Data block:
# # # #
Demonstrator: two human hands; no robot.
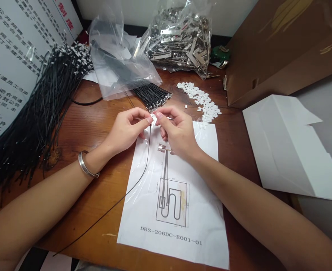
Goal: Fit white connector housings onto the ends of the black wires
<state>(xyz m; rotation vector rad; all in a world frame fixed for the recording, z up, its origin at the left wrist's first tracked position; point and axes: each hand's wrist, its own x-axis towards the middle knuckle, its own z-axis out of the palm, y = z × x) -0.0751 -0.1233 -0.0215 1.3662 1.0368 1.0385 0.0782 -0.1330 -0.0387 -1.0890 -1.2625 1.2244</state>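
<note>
My left hand (129, 130) pinches one end of a thin black wire (148, 158) between thumb and forefinger. From there the wire hangs down in a curve across the printed sheet and table to the front edge at left. Close beside it, my right hand (178, 130) is closed in a pinch at the same wire end; the tiny thing in its fingertips is too small to make out. Just beyond both hands lies a bundle of black wires (151, 94) with metal terminals at their ends. White plastic connector housings (202, 99) are scattered to the right of it.
Under my hands lies a printed drawing (208, 226). A heap of black wires with white ends (49, 90) leans at left. Behind stand a clear bag (179, 41) of metal strips and green tape (220, 56). A cardboard box (279, 49) and white carton (284, 146) flank the right.
</note>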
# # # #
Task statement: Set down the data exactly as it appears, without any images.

Response box:
Demonstrator: two human hands; no robot.
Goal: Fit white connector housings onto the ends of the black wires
<state>(xyz m; rotation vector rad; all in a world frame fixed for the recording, z up, its origin at the left wrist's first tracked position; point and axes: each hand's wrist, its own x-axis towards the middle knuckle, its own z-axis out of the palm, y = z × x) -0.0751 -0.1233 -0.0215 1.3662 1.0368 1.0385 0.0782 -0.1330 -0.0387 -1.0890 -1.2625 1.2244</state>
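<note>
My left hand (129, 130) pinches one end of a thin black wire (148, 158) between thumb and forefinger. From there the wire hangs down in a curve across the printed sheet and table to the front edge at left. Close beside it, my right hand (178, 130) is closed in a pinch at the same wire end; the tiny thing in its fingertips is too small to make out. Just beyond both hands lies a bundle of black wires (151, 94) with metal terminals at their ends. White plastic connector housings (202, 99) are scattered to the right of it.
Under my hands lies a printed drawing (208, 226). A heap of black wires with white ends (49, 90) leans at left. Behind stand a clear bag (179, 41) of metal strips and green tape (220, 56). A cardboard box (279, 49) and white carton (284, 146) flank the right.
</note>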

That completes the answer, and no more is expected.